Could you please help

*No*. I said UTF-8 is *not what the file is encoded in*. Try another encoding. It looks like that is a BOM, try `'utf-8-sig'` — juanpa.arrivillaga, Apr 12 '19 at 07:43
Possible duplicate of [error UnicodeDecodeError: 'utf-8' codec can't decode byte 0xff in position 0: invalid start byte](https://stackoverflow.com/questions/42339876/error-unicodedecodeerror-utf-8-codec-cant-decode-byte-0xff-in-position-0-in) — YesThatIsMyName, Apr 12 '19 at 07:45
Hi, try using `utf-16` for decoding as the above duplicate suggests in an answer. — YesThatIsMyName, Apr 12 '19 at 07:48
@juanpa.arrivillaga, sorry for misreading your initial comment.
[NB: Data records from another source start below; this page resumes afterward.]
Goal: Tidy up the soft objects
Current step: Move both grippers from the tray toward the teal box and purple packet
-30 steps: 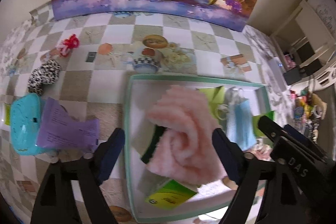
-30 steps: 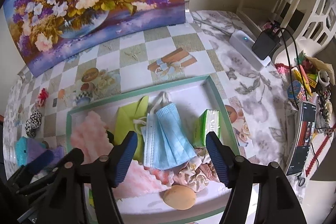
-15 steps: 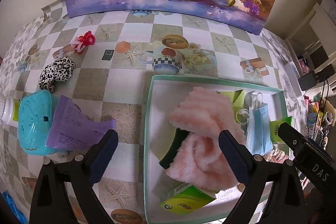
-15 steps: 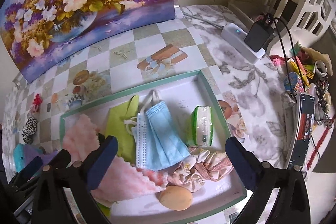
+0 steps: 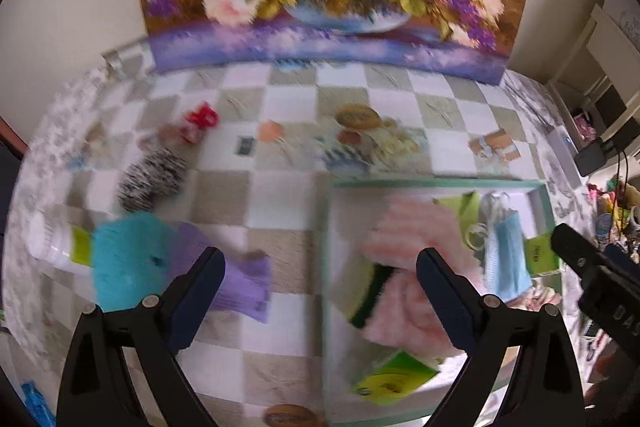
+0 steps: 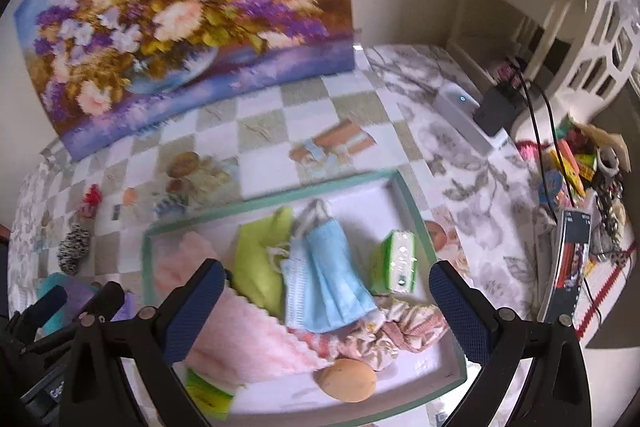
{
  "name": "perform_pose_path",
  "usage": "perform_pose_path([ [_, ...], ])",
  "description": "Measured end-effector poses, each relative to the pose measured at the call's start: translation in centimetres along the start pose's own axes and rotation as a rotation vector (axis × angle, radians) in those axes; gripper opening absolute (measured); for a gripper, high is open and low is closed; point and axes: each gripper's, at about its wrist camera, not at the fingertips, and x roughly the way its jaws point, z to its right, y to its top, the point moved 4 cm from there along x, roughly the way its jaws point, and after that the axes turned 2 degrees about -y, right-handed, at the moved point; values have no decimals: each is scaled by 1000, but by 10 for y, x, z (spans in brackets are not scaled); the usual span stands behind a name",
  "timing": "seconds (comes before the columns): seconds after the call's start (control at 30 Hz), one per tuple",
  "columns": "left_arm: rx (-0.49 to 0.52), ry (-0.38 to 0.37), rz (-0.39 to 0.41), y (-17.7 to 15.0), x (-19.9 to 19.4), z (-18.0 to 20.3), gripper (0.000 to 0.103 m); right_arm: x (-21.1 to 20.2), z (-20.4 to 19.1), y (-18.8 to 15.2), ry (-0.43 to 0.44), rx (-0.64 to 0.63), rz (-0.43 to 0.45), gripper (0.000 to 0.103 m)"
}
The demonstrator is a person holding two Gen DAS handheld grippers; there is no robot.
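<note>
While your left gripper [image 5: 316,287] hangs with its jaws wide and just opened more, nothing sits between them, and the pink fluffy cloth [image 5: 416,267] lies in the green tray [image 5: 326,247] at the lower right of that view. Your right gripper [image 6: 326,297] has just opened wide too and holds nothing; below it, mid-picture, the blue mask [image 6: 328,279] lies in the tray.
</note>
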Motion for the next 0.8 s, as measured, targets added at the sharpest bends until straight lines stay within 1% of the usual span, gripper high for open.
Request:
perform_pose_path([
  [0.07,4,18,24,4,-9,-8,97,-7,-5,2,23,-3,18,103],
  [0.2,-8,23,38,8,-19,-25,97,-16,-19,3,44,-17,40,103],
  [0.37,-35,14,29,8,-24,-47,97,-12,-42,-2,67,-54,22,103],
  [0.47,-63,9,32,7,-29,-64,97,-13,-67,-8,99,-102,18,103],
  [0.57,-88,15,47,8,-38,-86,97,-16,-99,-14,169,-153,9,103],
  [0.63,-108,30,48,8,-39,-101,97,-15,-116,-19,199,-175,-1,103],
  [0.7,-144,44,37,4,-38,-120,97,-14,-135,-25,217,-207,-12,103],
  [0.8,-197,32,24,-3,-38,-146,97,-13,-160,-31,235,-251,-23,103],
])
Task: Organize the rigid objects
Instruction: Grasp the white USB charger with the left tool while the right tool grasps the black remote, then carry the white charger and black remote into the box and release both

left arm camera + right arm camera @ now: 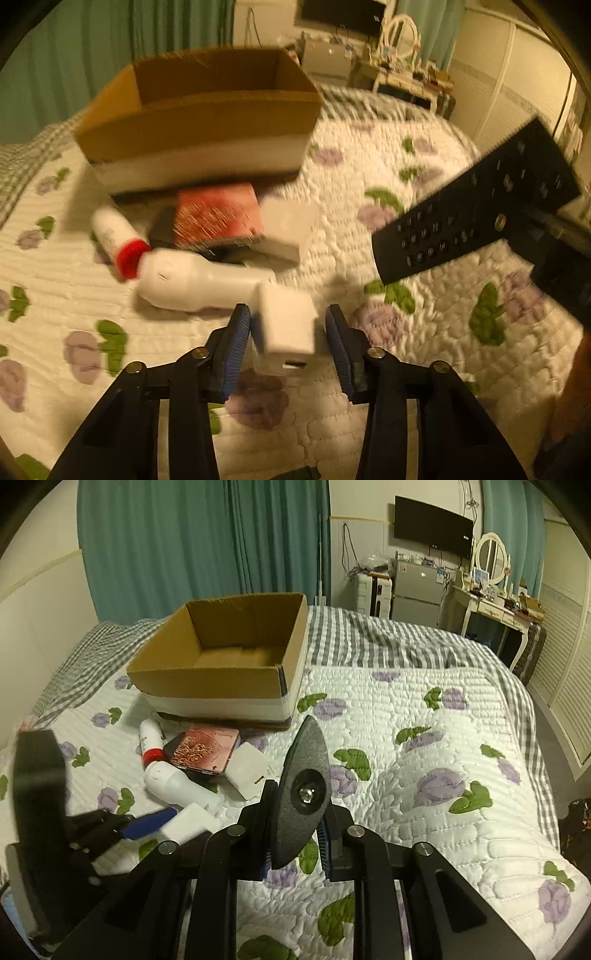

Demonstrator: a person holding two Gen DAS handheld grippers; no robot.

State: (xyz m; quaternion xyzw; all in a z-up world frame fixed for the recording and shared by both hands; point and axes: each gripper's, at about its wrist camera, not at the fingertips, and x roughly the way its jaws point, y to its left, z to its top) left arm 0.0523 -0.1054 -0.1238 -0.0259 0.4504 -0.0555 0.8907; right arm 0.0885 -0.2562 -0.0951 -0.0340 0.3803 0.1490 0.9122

I changed the encoding to `'utf-8-sig'` but it still doesnt work — Sridhar Murali, Apr 12 '19 at 07:48
@YesThatIsMyName, thanks for the answer! changing the encoding type to `utf-16` works! thanks you! — Sridhar Murali, Apr 12 '19 at 07:49

Thomas · Answer 1 · 2019-04-12T08:16:49.127

4

Edit: despite four upvotes, my guess was wrong. In UTF-8 encoding, the BOM would look like 0xEF,0xBB,0xBF, so the first byte is 0xEF and not 0xFF.

0xFF,0xFE would signify the start of a little-endian UTF-16 file. Use the utf-16 encoding for that!

My guess is that the two "unknown" characters at the start are a Unicode BOM (byte-order mark).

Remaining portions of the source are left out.